Work order: Filter the entries, keeping every line with the string "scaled".

Dataset items:
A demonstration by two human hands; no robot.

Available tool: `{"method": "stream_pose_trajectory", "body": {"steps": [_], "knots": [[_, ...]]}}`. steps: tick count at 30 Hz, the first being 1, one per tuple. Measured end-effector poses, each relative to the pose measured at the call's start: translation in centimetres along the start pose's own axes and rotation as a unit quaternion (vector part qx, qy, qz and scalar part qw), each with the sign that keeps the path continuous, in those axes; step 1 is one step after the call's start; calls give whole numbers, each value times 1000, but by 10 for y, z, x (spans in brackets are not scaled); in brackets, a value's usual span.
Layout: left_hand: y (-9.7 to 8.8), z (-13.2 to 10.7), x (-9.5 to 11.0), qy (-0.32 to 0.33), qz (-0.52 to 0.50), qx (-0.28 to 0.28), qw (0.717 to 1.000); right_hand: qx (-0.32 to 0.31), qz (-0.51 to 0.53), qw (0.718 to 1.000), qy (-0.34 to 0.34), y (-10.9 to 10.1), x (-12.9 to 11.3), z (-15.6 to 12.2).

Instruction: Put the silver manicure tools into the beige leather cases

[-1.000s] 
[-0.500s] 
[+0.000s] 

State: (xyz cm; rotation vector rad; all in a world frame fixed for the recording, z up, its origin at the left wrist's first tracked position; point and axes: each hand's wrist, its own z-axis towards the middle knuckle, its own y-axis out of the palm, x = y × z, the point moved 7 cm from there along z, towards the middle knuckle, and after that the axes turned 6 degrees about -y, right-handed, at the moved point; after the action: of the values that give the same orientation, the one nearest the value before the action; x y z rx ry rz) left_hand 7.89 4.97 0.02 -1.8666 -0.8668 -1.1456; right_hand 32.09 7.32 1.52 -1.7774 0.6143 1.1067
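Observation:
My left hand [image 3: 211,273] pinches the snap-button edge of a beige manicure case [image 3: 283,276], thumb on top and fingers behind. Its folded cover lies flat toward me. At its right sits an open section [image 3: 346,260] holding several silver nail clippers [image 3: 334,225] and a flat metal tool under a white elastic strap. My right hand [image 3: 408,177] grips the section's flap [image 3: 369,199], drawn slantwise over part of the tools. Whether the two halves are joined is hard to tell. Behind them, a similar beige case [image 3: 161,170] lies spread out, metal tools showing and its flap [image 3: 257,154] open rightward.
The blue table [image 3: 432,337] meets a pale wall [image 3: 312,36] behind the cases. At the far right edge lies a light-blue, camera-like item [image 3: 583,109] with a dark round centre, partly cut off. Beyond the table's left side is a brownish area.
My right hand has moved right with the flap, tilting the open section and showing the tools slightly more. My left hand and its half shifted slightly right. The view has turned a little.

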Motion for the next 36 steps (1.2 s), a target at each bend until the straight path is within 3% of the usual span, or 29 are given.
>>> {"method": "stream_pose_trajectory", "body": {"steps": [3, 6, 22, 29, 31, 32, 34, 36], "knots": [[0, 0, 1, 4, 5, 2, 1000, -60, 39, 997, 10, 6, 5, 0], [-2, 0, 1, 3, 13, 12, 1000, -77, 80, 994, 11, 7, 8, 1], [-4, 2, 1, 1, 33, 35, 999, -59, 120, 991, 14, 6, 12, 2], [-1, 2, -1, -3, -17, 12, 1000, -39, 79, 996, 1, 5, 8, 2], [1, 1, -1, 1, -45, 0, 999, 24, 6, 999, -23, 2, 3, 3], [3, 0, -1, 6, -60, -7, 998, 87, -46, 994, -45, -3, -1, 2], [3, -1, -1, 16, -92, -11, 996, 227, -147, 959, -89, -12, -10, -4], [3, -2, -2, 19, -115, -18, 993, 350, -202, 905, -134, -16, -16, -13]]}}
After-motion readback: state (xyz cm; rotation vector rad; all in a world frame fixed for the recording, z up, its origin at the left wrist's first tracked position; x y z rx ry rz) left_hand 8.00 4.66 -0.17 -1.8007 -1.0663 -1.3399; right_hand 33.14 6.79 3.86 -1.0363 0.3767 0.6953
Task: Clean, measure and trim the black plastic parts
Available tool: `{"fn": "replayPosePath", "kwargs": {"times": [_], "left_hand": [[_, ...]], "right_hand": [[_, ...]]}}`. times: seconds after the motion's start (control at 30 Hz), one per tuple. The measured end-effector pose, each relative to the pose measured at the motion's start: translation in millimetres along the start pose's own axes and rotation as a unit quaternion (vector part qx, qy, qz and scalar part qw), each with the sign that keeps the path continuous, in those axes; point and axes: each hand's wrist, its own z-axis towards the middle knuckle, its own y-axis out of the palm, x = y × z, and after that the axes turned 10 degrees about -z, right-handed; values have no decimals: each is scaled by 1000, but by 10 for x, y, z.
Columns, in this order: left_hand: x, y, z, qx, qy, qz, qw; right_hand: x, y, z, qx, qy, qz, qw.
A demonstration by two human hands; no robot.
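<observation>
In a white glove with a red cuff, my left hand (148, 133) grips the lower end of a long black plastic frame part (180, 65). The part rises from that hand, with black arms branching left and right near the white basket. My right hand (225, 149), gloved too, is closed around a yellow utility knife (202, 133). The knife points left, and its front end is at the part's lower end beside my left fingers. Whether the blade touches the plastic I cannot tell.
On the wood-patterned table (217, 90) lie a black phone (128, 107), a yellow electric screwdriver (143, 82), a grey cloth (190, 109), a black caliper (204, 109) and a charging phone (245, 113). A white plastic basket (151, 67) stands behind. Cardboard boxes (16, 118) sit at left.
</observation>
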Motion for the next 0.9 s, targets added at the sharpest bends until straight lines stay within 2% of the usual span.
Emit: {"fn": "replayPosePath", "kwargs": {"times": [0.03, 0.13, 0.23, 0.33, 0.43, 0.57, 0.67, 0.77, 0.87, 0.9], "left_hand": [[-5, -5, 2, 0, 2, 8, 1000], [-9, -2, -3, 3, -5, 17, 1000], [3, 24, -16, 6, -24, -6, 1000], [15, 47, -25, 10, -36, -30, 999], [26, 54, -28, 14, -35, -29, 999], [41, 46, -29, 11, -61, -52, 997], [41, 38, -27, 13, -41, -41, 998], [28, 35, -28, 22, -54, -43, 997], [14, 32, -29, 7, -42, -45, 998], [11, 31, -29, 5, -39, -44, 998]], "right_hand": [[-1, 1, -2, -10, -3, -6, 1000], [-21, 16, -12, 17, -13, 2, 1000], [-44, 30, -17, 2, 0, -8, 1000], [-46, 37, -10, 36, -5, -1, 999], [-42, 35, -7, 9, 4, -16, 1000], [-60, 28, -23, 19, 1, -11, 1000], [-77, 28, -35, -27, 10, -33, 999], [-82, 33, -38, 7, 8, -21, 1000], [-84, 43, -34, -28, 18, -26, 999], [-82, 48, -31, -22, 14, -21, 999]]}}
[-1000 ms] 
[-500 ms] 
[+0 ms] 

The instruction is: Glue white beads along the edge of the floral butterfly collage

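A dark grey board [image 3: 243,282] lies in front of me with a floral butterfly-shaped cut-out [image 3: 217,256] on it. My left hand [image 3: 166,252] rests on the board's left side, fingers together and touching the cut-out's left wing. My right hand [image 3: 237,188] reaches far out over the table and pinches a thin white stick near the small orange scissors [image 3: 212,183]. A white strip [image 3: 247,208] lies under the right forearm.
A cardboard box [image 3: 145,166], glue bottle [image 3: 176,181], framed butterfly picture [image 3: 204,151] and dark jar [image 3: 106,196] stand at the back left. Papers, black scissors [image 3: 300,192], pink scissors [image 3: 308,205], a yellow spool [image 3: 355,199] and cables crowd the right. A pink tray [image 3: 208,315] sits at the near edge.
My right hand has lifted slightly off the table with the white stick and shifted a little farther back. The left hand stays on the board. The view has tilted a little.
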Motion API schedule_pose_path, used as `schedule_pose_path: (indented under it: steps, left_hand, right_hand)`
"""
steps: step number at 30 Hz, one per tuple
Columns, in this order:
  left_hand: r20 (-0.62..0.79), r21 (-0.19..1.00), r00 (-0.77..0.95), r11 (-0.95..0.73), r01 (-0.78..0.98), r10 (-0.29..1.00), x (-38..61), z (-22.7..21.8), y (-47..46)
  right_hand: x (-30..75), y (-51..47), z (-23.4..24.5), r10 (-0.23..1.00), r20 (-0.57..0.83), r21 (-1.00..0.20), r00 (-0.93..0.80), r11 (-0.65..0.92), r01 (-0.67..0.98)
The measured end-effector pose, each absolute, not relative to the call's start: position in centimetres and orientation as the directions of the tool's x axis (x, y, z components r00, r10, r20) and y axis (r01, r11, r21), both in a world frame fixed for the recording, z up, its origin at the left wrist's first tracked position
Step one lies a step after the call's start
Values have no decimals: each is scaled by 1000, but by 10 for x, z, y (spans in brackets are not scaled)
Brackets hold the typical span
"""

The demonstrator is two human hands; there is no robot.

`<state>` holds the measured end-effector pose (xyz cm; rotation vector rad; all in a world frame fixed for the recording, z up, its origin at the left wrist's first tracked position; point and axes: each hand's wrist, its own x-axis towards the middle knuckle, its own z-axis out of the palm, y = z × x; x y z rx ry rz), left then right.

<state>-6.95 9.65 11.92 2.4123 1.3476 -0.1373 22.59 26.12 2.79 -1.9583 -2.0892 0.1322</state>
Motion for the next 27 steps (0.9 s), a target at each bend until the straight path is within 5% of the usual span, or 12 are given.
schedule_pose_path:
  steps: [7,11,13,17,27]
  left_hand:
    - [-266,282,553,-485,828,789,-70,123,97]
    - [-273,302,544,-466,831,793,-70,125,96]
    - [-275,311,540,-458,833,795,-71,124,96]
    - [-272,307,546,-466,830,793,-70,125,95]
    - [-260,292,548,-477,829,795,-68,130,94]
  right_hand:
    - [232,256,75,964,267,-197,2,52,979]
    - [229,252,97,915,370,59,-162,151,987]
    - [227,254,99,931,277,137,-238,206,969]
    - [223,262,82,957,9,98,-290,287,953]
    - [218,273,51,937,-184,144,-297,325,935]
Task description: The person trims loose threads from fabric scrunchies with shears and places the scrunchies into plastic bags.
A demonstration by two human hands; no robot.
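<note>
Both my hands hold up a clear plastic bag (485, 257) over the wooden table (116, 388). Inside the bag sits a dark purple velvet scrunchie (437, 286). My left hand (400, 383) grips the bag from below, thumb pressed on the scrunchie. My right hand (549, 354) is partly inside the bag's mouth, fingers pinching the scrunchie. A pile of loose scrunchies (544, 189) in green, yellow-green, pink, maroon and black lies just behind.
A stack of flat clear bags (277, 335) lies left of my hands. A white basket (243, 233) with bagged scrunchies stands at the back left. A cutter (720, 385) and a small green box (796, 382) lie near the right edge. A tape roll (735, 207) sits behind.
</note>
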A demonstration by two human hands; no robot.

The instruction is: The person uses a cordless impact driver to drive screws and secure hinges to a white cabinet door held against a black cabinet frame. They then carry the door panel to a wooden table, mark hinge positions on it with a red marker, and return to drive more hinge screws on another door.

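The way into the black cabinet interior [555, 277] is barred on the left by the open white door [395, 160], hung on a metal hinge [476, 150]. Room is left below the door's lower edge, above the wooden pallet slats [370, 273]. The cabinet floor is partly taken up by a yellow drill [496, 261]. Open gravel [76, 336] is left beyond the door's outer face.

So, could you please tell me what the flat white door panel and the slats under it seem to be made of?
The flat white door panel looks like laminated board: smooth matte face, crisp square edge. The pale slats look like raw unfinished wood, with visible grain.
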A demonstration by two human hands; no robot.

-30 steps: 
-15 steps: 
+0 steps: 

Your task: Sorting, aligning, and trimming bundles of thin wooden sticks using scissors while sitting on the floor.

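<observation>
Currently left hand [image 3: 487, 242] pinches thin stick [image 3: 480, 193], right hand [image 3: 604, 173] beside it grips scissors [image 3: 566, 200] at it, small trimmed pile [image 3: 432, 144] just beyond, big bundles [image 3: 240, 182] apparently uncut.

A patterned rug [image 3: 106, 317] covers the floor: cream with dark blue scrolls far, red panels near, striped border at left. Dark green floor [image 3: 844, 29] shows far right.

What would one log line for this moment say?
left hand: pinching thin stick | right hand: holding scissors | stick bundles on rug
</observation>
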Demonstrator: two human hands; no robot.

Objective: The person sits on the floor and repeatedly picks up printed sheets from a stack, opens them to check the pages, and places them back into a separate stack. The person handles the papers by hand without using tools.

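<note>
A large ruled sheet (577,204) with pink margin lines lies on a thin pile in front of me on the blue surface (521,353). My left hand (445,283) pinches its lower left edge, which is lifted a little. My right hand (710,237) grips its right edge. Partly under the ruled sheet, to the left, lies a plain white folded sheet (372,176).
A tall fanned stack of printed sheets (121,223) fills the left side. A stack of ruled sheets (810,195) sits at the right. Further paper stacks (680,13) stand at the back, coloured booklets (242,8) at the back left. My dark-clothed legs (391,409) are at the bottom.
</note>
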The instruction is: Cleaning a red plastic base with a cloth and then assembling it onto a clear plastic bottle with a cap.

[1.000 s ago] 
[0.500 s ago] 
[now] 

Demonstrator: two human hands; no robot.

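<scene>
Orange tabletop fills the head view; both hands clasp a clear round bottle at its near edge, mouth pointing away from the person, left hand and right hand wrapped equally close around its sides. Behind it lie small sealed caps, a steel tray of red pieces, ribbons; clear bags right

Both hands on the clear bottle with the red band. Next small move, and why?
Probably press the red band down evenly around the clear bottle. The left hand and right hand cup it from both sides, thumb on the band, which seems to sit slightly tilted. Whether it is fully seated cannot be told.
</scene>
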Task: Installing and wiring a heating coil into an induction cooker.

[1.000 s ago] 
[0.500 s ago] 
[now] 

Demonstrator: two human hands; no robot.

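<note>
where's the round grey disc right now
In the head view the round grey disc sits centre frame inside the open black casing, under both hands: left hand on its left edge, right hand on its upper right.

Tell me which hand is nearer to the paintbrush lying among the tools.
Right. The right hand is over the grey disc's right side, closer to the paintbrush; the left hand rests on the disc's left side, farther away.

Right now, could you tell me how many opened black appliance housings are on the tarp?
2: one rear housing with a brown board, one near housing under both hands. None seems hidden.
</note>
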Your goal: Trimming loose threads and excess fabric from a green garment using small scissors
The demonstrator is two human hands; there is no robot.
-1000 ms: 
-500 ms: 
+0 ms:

Solution:
Available tool: `{"method": "stream_pose_trajectory", "body": {"steps": [_], "knots": [[_, ...]]}}`. steps: tick count at 30 Hz, the first being 1, one per tuple. Measured end-effector poses, each relative to the pose measured at the call's start: translation in centimetres along the start pose's own axes and rotation as a unit quaternion (vector part qx, qy, qz and scalar part qw), each with the sign that keeps the path continuous, in those axes; step 1 is one step after the call's start; calls give whole numbers, each value times 1000, but by 10 for y, z, x (spans in brackets are not scaled); in brackets, a value's usual span.
Available tool: `{"fn": "replayPosePath", "kwargs": {"times": [_], "left_hand": [[_, ...]], "right_hand": [[_, ...]]}}`. times: seconds after the motion's start (control at 30 Hz), one per tuple. The measured end-effector pose, each relative to the pose measured at the motion's start: translation in millimetres along the start pose's own axes and rotation as a unit quaternion (vector part qx, qy, qz and scalar part qw), each with the sign that keeps the path continuous, in those axes; point and axes: each hand's wrist, its own z-axis towards the middle knuckle, its own y-axis out of the palm, x = y × z, and after that the axes turned 10 degrees about -z, right-handed; values have no decimals: each is scaled by 1000, but by 10 for x, y, z.
Values have no decimals: each is scaled by 1000, but by 10 for x, z, y (spans in brackets are not scaled)

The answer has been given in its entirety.